Work required
Drop the pictures and repeat the remaining data exactly.

*** Input data ***

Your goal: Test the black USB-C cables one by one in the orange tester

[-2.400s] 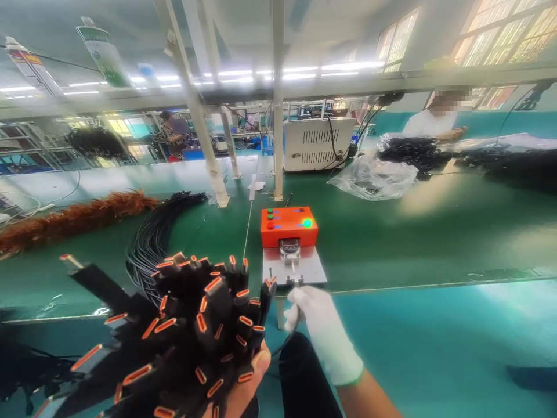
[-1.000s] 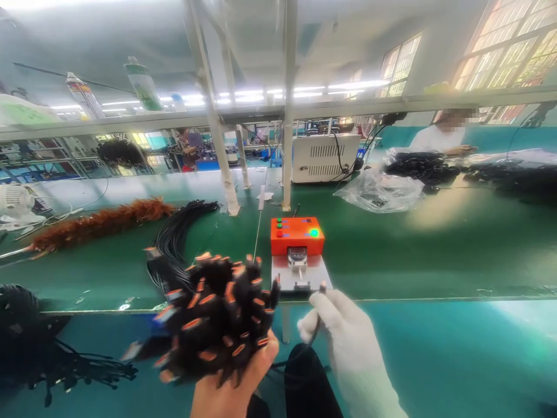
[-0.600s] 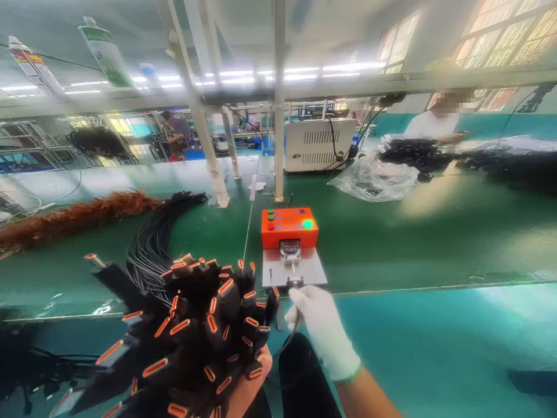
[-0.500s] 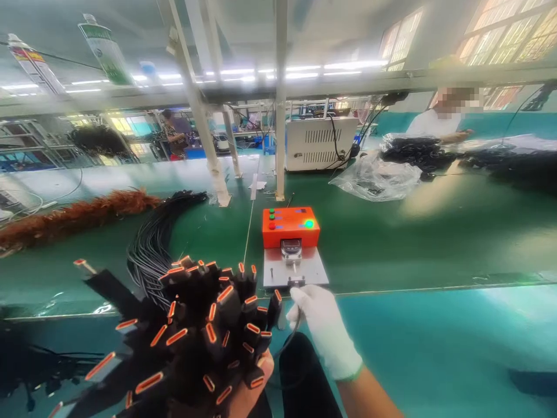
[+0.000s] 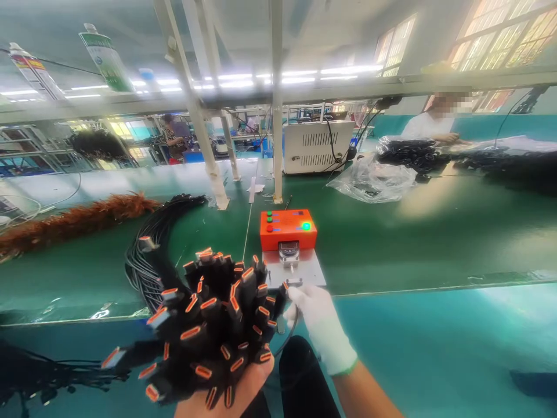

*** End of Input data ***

Response box
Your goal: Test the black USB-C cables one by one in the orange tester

[-2.400s] 
[-1.000s] 
[-0.600s] 
[-0.500s] 
[+0.000s] 

Nothing more remains for this exercise.